Uploading Files to Manta from a browser

How to use Signed URLs and CORS to Upload Files to Manta

One of the very first questions that came up after launching Manta was how to have a browser directly upload an object into Manta. There are several reasons you would want this, but most obvious is that it allows clients to bypass your web server(s), which (1) reduces your bandwidth costs, and (2) reduces client latency. Unfortunately the browser security model is fairly complicated here as CORS is brought into play. To answer this question, I created a small (and ugly!) sample application to illustrate how to accomplish this. This blog post will explain the tricky pieces of the sample application; it will not stand alone without looking at the sample code.

A few concepts

Signed URLs

There seems to be some general confusion around what signed urls are used for. Basically, signed URLs are a way for you to hand out an expiring “ticket” that allows somebody else to see a single, private Manta object. For example, suppose I have an MP3 that I wanted to share with a few friends over email; rather than putting the file in /:login/public, and getting sued by the RIAA, I would place it in /:login/stor/song.mp3, generate a signed URL to it, and just send the URL to them. msign is the command line utility that will generate a presigned URL, but in this example we’ll be generating it programatically.

CORS

CORS, or “Cross-Origin-Resource-Sharing” is a mechanism that allows browsers to access resources that did not originate on the same domain. While functional, it’s very complicated (personally, there is little else in the web world I hate more than CORS); for a gentler introduction than the W3C spec, see the MDN page. Manta fully supports CORS on a per-directory and per-object basis, so that you are empowered to be as restrictive or permissive as you like. To achieve direct upload, you will need to set CORS headers on your directories. In the examples below, I’ve basically set them “wide open.”

The General Flow

The gist is that you are still running some web application, albeit a light one, that a browser does interact with to get “tickets,” that allow the browser to directly write into some object under your control. There are other ways to accomplish doling out “tickets,” but this is the most practical. In the example I made, each browser session gets their own “dropbox,” that the server sets up for them (in reality it would be tied to your webapp’s users, not a session). The browser has some little HTML form, and when the user selects a file and submits the HTML form, the browser asks your webserver for a location to upload. Your webapp generates a Manta signed url, and gives that to the browser. The browser then creates an Ajax request and sends the bytes up. Here’s an illustration of all that text:

Upload Sequence Diagram

Of course the devil is in the details…

Our Storage Layout

In this example I’m using /$MANTA_USER/stor/dropbox, as the root for uploads. Note that /:login/stor/ is “private,” so only you can read and write data. For each browser session that comes in, our webserver creates /:login/stor/dropbox/:session (which is just a random number in this example).

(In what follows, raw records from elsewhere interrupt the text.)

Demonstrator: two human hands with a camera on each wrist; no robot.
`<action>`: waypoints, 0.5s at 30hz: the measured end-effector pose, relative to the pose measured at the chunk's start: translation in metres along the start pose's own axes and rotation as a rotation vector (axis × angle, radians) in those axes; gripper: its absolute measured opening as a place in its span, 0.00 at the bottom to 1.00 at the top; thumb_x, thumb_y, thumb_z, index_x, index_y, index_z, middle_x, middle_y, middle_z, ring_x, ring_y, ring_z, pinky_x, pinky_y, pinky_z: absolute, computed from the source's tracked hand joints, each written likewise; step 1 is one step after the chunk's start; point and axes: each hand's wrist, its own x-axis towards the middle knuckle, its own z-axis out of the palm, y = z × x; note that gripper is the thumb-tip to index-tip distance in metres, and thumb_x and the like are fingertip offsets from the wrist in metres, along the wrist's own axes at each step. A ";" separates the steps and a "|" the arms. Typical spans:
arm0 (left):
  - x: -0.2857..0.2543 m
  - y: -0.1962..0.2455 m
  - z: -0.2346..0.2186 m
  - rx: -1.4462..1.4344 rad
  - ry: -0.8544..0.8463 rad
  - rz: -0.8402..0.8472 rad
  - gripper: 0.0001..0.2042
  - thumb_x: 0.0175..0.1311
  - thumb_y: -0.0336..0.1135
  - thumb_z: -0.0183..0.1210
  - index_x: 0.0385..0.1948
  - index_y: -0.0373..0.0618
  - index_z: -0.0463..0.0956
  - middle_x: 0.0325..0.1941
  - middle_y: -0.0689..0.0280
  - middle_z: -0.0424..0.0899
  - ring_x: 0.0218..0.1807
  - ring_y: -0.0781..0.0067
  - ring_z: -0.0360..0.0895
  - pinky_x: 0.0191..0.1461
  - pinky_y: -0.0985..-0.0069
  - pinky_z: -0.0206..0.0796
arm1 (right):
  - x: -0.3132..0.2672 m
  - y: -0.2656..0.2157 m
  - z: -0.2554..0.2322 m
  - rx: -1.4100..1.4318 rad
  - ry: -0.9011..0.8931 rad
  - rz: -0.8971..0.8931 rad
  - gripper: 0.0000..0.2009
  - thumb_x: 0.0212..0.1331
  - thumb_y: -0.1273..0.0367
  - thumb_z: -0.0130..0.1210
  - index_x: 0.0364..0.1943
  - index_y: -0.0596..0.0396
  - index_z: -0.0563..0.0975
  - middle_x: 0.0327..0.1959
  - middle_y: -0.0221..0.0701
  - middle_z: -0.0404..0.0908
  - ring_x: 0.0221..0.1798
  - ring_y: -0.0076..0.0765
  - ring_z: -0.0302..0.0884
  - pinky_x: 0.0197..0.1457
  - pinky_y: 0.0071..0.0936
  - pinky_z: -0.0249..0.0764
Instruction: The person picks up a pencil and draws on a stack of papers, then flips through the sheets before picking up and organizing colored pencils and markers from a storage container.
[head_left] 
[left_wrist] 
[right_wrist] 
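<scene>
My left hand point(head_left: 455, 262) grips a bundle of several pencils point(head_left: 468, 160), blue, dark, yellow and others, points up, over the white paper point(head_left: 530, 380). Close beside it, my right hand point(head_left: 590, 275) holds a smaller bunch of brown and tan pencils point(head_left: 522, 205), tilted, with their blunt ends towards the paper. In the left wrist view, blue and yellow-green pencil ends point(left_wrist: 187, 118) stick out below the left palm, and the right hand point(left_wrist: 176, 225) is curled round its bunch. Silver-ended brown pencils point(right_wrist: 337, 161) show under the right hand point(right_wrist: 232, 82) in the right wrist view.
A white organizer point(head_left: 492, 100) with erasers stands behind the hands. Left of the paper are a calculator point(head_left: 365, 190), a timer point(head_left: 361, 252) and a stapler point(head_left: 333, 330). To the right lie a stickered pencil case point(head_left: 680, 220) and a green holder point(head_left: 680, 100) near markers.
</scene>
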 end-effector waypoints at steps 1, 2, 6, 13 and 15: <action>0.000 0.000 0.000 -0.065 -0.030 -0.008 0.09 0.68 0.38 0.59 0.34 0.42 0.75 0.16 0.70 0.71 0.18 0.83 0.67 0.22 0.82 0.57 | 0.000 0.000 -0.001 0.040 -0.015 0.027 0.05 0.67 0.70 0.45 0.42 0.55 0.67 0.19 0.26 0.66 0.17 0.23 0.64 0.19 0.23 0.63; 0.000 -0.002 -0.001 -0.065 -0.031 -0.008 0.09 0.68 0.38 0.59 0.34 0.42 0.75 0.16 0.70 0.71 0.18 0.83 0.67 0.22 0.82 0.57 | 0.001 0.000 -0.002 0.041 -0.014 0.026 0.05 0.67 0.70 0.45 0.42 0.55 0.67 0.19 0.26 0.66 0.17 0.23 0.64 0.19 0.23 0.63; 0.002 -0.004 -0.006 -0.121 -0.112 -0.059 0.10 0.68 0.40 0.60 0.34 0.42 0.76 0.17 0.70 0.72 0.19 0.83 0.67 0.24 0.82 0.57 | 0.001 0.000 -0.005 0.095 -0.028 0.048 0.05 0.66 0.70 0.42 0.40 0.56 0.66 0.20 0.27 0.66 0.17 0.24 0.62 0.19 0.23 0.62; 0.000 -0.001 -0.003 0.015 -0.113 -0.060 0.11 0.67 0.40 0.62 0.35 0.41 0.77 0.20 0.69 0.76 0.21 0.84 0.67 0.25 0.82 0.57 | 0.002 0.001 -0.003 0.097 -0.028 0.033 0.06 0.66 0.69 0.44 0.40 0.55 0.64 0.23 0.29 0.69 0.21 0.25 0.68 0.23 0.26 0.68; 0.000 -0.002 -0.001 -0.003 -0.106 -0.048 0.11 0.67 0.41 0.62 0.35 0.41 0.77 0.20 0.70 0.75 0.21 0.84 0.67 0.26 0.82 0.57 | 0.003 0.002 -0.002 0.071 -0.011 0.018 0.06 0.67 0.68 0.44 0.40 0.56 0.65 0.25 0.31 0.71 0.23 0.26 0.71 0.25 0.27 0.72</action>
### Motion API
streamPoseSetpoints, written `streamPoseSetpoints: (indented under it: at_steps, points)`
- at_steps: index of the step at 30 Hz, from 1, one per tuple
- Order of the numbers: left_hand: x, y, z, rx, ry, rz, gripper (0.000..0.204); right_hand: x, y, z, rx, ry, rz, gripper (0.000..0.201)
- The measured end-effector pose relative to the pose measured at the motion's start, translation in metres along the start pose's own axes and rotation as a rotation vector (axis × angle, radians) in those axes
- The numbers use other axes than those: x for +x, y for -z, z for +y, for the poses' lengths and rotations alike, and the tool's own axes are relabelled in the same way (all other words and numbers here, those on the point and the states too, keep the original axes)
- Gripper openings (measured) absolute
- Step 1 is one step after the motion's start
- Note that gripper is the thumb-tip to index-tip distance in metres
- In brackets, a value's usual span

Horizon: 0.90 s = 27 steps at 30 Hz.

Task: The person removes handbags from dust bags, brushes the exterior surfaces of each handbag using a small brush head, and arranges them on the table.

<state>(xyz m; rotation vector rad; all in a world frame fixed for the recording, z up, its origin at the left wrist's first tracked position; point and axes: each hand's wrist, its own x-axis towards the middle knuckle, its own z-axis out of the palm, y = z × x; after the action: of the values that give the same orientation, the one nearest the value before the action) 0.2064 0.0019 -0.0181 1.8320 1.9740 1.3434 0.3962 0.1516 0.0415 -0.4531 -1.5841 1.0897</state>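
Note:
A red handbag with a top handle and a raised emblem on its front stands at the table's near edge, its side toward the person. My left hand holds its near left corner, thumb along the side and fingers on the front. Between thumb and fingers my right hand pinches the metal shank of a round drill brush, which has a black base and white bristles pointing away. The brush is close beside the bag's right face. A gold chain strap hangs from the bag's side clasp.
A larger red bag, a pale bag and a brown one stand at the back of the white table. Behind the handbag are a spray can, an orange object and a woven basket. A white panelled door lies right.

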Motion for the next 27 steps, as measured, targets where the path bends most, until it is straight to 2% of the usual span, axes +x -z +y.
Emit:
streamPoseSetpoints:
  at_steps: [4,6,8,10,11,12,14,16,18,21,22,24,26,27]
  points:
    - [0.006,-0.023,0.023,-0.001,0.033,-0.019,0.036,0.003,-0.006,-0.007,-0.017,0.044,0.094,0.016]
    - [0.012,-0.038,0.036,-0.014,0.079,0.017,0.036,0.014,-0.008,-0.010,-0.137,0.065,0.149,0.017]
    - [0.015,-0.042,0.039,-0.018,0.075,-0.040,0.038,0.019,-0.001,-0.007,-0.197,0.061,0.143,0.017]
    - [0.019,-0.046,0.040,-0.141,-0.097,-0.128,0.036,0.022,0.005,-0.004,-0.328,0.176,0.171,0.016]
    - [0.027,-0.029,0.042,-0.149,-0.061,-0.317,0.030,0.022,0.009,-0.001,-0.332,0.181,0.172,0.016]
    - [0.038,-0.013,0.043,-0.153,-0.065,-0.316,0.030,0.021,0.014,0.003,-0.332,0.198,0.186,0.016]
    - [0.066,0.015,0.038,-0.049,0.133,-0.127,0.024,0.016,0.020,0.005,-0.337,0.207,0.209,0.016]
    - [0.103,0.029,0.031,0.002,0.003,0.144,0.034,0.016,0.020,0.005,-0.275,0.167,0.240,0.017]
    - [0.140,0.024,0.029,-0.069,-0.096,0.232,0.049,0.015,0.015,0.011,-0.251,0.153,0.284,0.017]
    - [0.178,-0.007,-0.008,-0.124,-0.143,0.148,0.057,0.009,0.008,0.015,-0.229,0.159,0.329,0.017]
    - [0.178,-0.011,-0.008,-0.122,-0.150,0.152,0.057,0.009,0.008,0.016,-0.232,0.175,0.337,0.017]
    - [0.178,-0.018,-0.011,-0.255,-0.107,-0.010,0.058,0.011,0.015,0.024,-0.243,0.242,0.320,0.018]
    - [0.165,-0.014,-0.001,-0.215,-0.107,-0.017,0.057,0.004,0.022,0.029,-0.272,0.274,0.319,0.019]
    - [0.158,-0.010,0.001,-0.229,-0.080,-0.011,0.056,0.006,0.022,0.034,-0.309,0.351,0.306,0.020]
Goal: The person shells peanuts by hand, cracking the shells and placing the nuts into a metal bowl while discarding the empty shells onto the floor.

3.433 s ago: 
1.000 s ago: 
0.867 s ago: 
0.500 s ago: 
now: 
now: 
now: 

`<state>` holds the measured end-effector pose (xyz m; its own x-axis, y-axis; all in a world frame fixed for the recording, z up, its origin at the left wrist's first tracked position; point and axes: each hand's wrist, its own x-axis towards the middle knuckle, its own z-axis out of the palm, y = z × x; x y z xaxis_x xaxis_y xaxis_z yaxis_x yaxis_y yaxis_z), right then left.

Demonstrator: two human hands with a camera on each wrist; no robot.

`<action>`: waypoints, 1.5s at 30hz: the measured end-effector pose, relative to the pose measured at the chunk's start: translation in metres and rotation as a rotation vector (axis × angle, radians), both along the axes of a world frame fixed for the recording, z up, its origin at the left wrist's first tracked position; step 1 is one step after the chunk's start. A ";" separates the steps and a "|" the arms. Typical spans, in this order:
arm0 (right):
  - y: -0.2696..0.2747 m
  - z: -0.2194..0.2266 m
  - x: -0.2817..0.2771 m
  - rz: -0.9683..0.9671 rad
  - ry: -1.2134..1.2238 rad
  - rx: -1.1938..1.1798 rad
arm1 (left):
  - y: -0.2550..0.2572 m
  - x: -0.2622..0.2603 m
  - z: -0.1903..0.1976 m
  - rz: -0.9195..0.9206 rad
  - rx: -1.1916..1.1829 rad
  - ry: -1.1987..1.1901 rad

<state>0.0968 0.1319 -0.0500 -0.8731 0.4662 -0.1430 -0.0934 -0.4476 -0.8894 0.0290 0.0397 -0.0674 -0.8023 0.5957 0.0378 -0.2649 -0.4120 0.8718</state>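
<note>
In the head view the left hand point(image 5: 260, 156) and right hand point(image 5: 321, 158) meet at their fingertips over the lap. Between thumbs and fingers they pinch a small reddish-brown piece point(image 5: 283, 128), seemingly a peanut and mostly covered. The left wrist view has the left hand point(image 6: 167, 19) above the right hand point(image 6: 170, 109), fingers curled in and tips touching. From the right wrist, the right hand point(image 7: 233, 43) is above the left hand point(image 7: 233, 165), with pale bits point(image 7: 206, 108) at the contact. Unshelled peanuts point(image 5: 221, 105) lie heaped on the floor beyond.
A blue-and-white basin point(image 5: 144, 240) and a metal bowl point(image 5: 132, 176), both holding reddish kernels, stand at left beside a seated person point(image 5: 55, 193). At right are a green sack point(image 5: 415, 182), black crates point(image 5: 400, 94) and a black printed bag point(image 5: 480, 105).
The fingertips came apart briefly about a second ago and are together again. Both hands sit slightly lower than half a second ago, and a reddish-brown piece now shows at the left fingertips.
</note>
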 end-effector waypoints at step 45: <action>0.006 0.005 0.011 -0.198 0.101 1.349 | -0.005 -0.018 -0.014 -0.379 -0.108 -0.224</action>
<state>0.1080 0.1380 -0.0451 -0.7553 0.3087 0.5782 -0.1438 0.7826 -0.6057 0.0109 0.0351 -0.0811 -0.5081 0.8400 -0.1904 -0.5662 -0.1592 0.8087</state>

When a user selects a file to upload, we send it to /:login/stor/dropbox/:session/:filename. If the user uploads the same file multiple times, it just gets overwritten.

The Web Server

We’ll start with an examination of the important parts of the web server. I used no dependencies in this example so there’s no confusion about which toolkit makes more sense, etc.; it’s all just “straight up” node http. I’m not going to walk through every line of the example application, but instead just give some more context on the particularly tricky parts that may not be clear.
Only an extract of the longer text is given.